Thanks to steady airplay for the video to the groundbreaking 1989 single Let Your Backbone Slide, the career of Williams – sometimes referred as the Godfather of Canadian hip hop – was launched.

Like commercial radio, MuchMusic was required to play a minimum percentage of Canadian content. But where radio typically resisted the "Cancon" regulation, MuchMusic went above and beyond. "We treated the percentage as a floor, not a ceiling," says Denise Donlon, who joined the station in 1985 as the producer and host of The NewMusic and later became vice-president and general manager.

The money that paid for a lot of memorable videos came from VideoFACT, a MuchMusic-funded grant program for Canadian recording artists. The hip hop and R&B genres in particular benefited, with programming that included Rap City, hosted by Jamaican-Canadian VJ Tony (Master T) Young, and Electric Circus, with the India-born Monika Deol.

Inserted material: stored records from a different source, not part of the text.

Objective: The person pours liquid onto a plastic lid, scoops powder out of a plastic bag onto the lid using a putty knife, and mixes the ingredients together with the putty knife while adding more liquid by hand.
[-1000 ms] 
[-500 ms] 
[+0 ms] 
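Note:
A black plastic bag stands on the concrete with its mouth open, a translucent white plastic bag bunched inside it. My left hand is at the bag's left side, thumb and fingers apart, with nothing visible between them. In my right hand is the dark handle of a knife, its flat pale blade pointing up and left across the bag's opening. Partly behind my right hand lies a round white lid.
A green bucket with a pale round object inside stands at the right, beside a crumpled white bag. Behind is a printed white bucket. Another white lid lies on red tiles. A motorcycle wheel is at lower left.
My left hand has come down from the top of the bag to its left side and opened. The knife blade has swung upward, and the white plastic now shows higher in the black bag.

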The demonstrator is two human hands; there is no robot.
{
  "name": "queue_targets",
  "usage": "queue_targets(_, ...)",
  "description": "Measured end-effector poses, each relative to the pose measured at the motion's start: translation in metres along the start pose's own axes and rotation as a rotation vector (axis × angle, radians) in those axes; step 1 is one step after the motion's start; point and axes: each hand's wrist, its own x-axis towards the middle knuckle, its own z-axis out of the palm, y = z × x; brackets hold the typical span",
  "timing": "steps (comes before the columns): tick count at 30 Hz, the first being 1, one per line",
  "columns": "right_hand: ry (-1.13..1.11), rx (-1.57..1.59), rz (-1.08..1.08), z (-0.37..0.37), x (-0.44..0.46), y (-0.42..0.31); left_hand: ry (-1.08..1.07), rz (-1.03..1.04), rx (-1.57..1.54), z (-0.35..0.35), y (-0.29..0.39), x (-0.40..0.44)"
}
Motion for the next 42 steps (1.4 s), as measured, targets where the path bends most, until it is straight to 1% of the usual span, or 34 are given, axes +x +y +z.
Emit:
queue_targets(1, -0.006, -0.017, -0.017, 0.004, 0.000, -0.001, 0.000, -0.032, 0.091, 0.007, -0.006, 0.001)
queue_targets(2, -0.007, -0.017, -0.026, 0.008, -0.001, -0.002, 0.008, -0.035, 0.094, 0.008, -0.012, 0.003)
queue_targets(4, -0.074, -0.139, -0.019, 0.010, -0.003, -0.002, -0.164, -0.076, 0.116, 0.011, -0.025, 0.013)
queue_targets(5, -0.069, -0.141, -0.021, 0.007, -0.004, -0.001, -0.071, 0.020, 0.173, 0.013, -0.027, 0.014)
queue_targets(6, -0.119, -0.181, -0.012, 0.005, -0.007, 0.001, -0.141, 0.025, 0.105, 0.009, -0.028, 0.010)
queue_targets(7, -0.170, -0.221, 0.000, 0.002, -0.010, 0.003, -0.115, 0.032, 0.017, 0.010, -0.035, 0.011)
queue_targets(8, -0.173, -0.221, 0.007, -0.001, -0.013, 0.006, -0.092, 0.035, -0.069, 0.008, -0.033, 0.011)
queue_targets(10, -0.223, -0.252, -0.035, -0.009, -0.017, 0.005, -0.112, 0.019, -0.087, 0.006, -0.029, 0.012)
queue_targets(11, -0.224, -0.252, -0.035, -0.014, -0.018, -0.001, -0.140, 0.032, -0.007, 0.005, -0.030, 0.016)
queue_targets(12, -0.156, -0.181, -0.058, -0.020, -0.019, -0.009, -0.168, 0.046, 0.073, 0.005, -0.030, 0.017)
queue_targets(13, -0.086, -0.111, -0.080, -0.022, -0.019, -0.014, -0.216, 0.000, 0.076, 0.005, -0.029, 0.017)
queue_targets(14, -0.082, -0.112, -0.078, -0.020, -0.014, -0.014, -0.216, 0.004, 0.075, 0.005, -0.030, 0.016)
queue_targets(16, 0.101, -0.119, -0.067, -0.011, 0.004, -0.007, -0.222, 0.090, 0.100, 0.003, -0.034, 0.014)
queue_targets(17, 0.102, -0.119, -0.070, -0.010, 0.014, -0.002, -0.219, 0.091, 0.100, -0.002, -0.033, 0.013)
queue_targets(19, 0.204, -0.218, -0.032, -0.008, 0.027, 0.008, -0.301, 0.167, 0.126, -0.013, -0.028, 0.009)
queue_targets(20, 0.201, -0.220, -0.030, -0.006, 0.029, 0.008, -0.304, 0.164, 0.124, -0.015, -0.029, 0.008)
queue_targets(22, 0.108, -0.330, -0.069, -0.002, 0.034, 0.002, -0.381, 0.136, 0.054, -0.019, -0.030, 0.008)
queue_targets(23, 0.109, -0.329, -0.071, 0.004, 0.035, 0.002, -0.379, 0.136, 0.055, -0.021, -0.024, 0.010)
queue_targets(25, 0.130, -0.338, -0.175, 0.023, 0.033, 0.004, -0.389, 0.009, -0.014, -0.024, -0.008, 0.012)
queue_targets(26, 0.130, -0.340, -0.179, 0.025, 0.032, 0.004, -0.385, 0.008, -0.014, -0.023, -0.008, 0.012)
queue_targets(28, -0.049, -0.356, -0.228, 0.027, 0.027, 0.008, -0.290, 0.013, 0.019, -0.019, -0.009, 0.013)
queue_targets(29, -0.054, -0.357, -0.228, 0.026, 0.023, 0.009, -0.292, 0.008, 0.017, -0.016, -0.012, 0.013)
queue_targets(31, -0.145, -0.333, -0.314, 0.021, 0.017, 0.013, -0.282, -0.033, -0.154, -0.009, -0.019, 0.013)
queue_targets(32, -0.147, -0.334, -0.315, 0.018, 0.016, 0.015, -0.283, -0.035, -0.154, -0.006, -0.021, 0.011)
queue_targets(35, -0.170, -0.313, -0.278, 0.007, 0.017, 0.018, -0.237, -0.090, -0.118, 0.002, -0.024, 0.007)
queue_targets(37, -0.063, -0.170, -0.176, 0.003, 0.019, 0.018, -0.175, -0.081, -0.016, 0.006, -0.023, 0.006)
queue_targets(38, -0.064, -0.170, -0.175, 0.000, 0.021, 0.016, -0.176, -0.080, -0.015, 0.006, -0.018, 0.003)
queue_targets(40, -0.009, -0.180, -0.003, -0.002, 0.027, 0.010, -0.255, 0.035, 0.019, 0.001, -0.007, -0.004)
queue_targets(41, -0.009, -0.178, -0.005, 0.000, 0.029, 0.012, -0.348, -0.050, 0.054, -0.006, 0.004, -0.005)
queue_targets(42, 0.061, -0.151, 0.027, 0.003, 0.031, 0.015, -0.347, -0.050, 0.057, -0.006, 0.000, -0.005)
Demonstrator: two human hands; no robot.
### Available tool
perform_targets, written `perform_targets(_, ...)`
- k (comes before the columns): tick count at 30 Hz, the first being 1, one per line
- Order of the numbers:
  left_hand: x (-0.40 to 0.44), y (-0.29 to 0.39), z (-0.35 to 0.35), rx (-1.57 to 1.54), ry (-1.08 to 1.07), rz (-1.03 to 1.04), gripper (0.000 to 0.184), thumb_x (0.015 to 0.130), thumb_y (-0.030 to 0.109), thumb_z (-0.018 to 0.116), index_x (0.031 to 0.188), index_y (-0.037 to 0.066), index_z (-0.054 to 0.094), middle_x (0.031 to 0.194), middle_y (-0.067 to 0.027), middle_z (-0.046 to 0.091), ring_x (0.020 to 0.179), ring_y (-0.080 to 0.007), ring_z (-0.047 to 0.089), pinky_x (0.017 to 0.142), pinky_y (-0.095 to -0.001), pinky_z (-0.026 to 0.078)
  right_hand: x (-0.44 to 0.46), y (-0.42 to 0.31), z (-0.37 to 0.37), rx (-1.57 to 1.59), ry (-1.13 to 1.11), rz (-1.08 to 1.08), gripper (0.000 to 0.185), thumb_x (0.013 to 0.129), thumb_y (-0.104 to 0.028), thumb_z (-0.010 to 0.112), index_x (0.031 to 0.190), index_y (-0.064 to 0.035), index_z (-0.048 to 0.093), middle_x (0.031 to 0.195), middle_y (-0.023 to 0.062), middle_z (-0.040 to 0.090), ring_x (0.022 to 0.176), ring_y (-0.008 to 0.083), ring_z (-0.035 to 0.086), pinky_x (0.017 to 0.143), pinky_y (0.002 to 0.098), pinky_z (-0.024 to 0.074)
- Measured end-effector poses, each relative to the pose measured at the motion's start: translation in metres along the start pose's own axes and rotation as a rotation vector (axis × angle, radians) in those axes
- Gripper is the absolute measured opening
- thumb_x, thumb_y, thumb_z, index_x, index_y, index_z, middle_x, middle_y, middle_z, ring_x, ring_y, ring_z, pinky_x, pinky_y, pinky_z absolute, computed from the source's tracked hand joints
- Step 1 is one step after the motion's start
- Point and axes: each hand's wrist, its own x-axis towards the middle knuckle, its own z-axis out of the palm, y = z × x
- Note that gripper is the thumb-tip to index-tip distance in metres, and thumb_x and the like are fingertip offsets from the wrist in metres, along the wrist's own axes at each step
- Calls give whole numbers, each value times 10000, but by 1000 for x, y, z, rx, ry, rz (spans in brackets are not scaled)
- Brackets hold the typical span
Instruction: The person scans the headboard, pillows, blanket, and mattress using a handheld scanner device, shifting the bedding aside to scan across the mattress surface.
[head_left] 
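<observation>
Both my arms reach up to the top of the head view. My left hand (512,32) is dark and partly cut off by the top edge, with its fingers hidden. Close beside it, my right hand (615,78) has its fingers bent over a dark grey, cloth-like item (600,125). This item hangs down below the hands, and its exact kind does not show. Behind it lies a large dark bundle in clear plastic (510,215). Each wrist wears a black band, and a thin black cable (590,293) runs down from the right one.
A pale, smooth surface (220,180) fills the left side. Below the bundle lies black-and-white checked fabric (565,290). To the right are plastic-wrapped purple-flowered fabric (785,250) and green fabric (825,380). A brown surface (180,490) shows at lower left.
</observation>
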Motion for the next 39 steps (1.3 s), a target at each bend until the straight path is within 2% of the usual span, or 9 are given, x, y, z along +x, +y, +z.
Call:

"There was a very conscious effort to uplift that music," says VideoFACT co-founder Bernie Finkelstein. "It was great programming, and it was the smart thing to do. It was also the right thing to do."

Much of what happened at MuchMusic could have been relegated to the dustbin of history – literally. According to Menard, tons of tapes from the early days were thrown away. To compile his archival footage, the director jumped down the YouTube rabbit hole and was helped by Toronto cultural historian Ed Conroy, who operates the Retrontario website.

Eventually, Bell Media came on board. "We were thrilled to open the vault to support a filmmaker like Sean," says Justin Stockman, the company's vice-president, content development and programming, as well as an executive producer on the film. "He understands that the launch of MuchMusic was a flashpoint for Canadian culture and that it should be celebrated."

The celebration begins with a pair of SXSW screenings on March 13 and 17. Although it will stream on Crave in Canada at some point later this year, it is Menard's hope to have the domestic premiere at this year's TIFF, headquartered just three blocks away from 299 Queen Street West.

"I really want this film to come home and put the VJs on the biggest stage at the hometown festival in front of the audience that grew up watching all of this," Menard says.

That's not asking for too much, is it?